§ **Action item**: All of the data below is to be returned unaltered.

§ **Data shown**:
☆ ☆ ☆ ☆
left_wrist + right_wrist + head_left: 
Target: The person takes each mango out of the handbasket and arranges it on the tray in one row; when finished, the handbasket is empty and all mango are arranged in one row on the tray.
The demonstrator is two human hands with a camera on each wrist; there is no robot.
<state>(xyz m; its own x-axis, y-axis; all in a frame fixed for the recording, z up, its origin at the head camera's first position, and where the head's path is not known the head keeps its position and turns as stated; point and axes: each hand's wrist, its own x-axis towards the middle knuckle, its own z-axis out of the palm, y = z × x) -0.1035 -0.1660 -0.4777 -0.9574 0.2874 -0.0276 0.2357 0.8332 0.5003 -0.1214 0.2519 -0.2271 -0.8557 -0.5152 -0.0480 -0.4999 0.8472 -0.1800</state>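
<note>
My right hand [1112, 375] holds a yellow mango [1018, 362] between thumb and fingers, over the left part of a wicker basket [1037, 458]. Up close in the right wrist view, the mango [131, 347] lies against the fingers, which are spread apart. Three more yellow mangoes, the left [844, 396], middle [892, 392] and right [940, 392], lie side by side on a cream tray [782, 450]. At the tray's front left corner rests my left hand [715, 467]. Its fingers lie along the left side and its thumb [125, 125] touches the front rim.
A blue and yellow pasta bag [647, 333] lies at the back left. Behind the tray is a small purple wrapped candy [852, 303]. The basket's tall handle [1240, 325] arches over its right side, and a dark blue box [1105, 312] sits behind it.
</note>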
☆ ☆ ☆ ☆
§ **Answer section**:
left_wrist + right_wrist + head_left: 
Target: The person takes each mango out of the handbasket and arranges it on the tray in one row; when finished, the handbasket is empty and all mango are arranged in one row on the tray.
The demonstrator is two human hands with a camera on each wrist; there is no robot.
<state>(xyz m; its own x-axis, y-axis; all in a frame fixed for the recording, z up, its origin at the head camera's first position, and where the head's path is not known the head keeps its position and turns as stated; point and axes: each hand's wrist, its own x-axis towards the middle knuckle, its own z-axis out of the palm, y = z × x) -0.1035 -0.1660 -0.4777 -0.9574 0.2874 -0.0276 0.2357 0.8332 0.5003 -0.1214 0.2519 -0.2271 -0.8557 -0.5152 -0.0480 -0.4999 0.8472 -0.1800</state>
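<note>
My right hand [1112, 375] holds a yellow mango [1018, 362] between thumb and fingers, over the left part of a wicker basket [1037, 458]. Up close in the right wrist view, the mango [131, 347] lies against the fingers, which are spread apart. Three more yellow mangoes, the left [844, 396], middle [892, 392] and right [940, 392], lie side by side on a cream tray [782, 450]. At the tray's front left corner rests my left hand [715, 467]. Its fingers lie along the left side and its thumb [125, 125] touches the front rim.
A blue and yellow pasta bag [647, 333] lies at the back left. Behind the tray is a small purple wrapped candy [852, 303]. The basket's tall handle [1240, 325] arches over its right side, and a dark blue box [1105, 312] sits behind it.
</note>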

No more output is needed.